During neonatal resuscitation, when should chest compression be started and what is the ideal ratio of chest compression to ventilation
**Core Concept**
The American Academy of Pediatrics (AAP) and the American Heart Association (AHA) provide guidelines for neonatal resuscitation, emphasizing the importance of proper ventilation and chest compression techniques to ensure effective resuscitation of newborns.
**Why the Correct Answer is Right**
According to the AAP and AHA guidelines, chest compressions should be initiated when the newborn's heart rate remains below 60 beats per minute after two minutes of effective ventilation. The ideal ratio of chest compression to ventilation is 3:1, with a rate of 90 compressions per minute.
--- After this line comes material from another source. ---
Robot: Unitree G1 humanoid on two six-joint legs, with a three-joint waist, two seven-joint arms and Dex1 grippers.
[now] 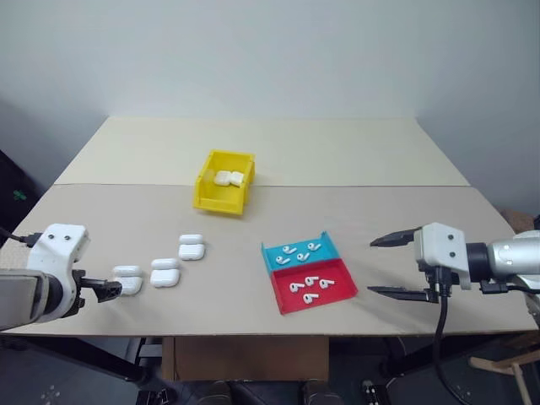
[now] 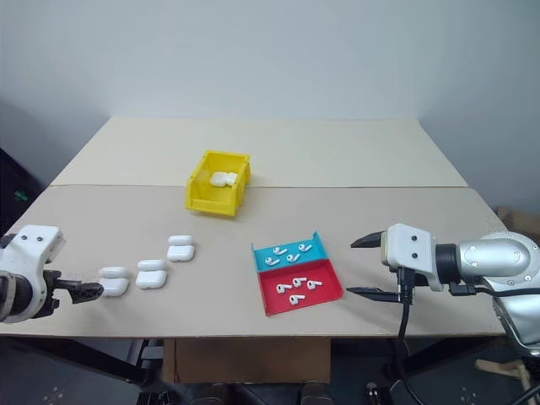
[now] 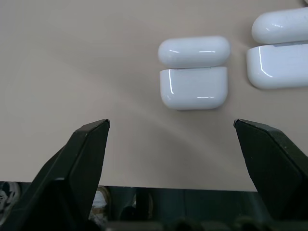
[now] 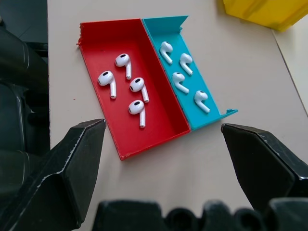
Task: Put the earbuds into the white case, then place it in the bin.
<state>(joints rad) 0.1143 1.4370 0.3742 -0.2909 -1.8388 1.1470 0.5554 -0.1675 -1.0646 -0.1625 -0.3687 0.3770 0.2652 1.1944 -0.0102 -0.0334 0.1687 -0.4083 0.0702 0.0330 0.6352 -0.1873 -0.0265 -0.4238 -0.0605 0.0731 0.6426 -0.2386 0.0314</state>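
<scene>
At the lower left of the head views, the left gripper [image 1: 108, 291] has its fingers spread wide and empty, just short of the nearest white case [image 1: 128, 280] in a row of three on the bench [image 1: 126, 228]. At the right, the right gripper [image 1: 390, 267] also has its fingers wide apart, holding nothing, beside the red tray [image 1: 333, 297] and blue tray [image 1: 272, 251] that hold the earbuds [image 1: 309, 285]. The yellow bin [image 1: 205, 196], upper centre, contains more white cases.
</scene>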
This ensures that the newborn receives adequate oxygenation and perfusion to support vital organ function.
**Why Each Wrong Option is Incorrect**
**Option A:** Chest compressions should not be started before the newborn's heart rate reaches 60 beats per minute, as this is a crucial threshold for effective resuscitation.
**Option B:** The ideal ratio of chest compression to ventilation is 1:1, but this is not supported by current guidelines, which recommend a 3:1 ratio to prevent excessive ventilation and promote effective perfusion.
**Option C:** The rate of chest compressions should be 120 compressions per minute, which is too rapid and may lead to inadequate ventilation and excessive respiratory effort.
**Clinical Pearl / High-Yield Fact**
Remember that the key to successful neonatal resuscitation is to prioritize effective ventilation and chest compressions in a ratio of 3:1, with a rate of 90 compressions per minute, while closely monitoring the newborn's heart rate and response to interventions.
**Correct Answer:** C. Chest compressions should be initiated when the newborn's heart rate remains below 60 beats per minute after two minutes of effective ventilation, with an ideal ratio of 3:1 and a rate of 90 compressions per minute.